◆ **ASSIGNMENT**: Please transcribe the data below exactly. Leave the pictures out.

◆ **DATA BLOCK**:

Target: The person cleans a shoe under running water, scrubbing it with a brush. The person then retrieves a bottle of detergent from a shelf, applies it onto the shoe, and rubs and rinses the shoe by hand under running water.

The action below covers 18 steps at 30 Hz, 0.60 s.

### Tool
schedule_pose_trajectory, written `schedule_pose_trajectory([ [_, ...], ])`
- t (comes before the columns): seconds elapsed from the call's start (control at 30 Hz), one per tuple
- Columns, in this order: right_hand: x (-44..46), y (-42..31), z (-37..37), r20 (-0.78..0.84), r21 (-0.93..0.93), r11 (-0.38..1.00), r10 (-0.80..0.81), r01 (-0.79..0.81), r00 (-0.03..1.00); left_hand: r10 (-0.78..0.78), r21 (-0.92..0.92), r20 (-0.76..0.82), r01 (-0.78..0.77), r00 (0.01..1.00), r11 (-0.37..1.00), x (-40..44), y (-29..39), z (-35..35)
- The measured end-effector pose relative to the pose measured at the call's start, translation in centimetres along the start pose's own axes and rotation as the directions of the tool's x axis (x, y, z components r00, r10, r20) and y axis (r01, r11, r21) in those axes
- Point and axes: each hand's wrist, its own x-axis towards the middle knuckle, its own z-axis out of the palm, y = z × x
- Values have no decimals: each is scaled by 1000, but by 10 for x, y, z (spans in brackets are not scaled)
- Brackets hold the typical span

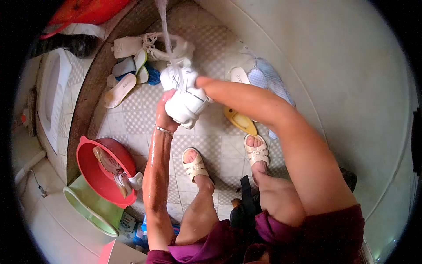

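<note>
Under a stream of water [165, 31] falling from the top, a white shoe [187, 103] is held at the middle of the view. My left hand [167, 112] grips it from the lower left, with a bracelet on the wet wrist. The right forearm reaches in from the right, and my right hand [200, 84] goes in behind or into the shoe, its fingers hidden. The water lands on the white laced upper part. Just beyond lies another white shoe with laces [178, 48] on the tiled floor.
Insoles [121, 91] and a blue item [153, 75] lie at the upper left. A red basin [103, 176] holding shoes stands left, beside a green bucket [94, 207]. Yellow [241, 121] and bluish slippers [272, 79] lie right. A squat toilet [55, 97] is far left.
</note>
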Motion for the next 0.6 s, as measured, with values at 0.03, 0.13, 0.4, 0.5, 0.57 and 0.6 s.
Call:
schedule_pose_trajectory([
  [0.03, -2, 4, 1, 45, -15, 1000, 4, -4, 999, 16, 41, -4, -15, 1000, 999, -2, 3, 0],
  [0.13, -32, 4, -12, 316, 265, 963, -40, -48, 948, 18, -126, -2, -18, 1000, 992, -5, 0, -13],
  [0.4, -63, -12, -29, 384, 279, 959, -157, 48, 910, 123, 64, -116, -116, 986, 991, -21, -1, -5],
  [0.5, -59, -2, -11, 263, 410, 911, -158, 38, 952, 118, 262, -206, -62, 971, 963, -17, 5, -6],
  [0.57, -60, 0, -8, 206, 517, 855, -170, 41, 964, -2, -66, -98, -4, 995, 998, -13, 6, -14],
  [0.6, -60, -13, -20, 330, 687, 711, -128, -146, 935, -23, -149, 31, 28, 999, 988, -10, 6, -19],
])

◆ **SOLUTION FOR THIS TASK**:
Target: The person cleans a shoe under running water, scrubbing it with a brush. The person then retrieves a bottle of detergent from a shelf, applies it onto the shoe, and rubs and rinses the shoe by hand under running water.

The action below covers 18 steps at 30 Hz, 0.60 s.

### Tool
schedule_pose_trajectory, written `schedule_pose_trajectory([ [_, ...], ])`
- t (comes before the columns): seconds elapsed from the call's start (control at 30 Hz), one per tuple
- Columns, in this order: right_hand: x (-44..46), y (-42..31), z (-37..37), r20 (-0.78..0.84), r21 (-0.93..0.93), r11 (-0.38..1.00), r10 (-0.80..0.81), r01 (-0.79..0.81), r00 (-0.03..1.00); left_hand: r10 (-0.78..0.78), r21 (-0.92..0.92), r20 (-0.76..0.82), r01 (-0.78..0.77), r00 (0.01..1.00), r11 (-0.37..1.00), x (-40..44), y (-29..39), z (-35..35)
- The measured end-effector pose relative to the pose measured at the call's start, translation in centimetres along the start pose's own axes and rotation as the directions of the tool's x axis (x, y, z components r00, r10, r20) and y axis (r01, r11, r21) in those axes
- Point and axes: each hand's wrist, its own x-axis towards the middle knuckle, its own z-axis out of the palm, y = z × x
- Values have no decimals: each is scaled by 1000, but by 10 for x, y, z (spans in brackets are not scaled)
- Brackets hold the typical span


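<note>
Under a stream of water [165, 31] falling from the top, a white shoe [187, 103] is held at the middle of the view. My left hand [167, 112] grips it from the lower left, with a bracelet on the wet wrist. The right forearm reaches in from the right, and my right hand [200, 84] goes in behind or into the shoe, its fingers hidden. The water lands on the white laced upper part. Just beyond lies another white shoe with laces [178, 48] on the tiled floor.
Insoles [121, 91] and a blue item [153, 75] lie at the upper left. A red basin [103, 176] holding shoes stands left, beside a green bucket [94, 207]. Yellow [241, 121] and bluish slippers [272, 79] lie right. A squat toilet [55, 97] is far left.
</note>
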Motion for the next 0.6 s, as measured, with values at 0.03, 0.13, 0.4, 0.5, 0.57 and 0.6 s.
Call:
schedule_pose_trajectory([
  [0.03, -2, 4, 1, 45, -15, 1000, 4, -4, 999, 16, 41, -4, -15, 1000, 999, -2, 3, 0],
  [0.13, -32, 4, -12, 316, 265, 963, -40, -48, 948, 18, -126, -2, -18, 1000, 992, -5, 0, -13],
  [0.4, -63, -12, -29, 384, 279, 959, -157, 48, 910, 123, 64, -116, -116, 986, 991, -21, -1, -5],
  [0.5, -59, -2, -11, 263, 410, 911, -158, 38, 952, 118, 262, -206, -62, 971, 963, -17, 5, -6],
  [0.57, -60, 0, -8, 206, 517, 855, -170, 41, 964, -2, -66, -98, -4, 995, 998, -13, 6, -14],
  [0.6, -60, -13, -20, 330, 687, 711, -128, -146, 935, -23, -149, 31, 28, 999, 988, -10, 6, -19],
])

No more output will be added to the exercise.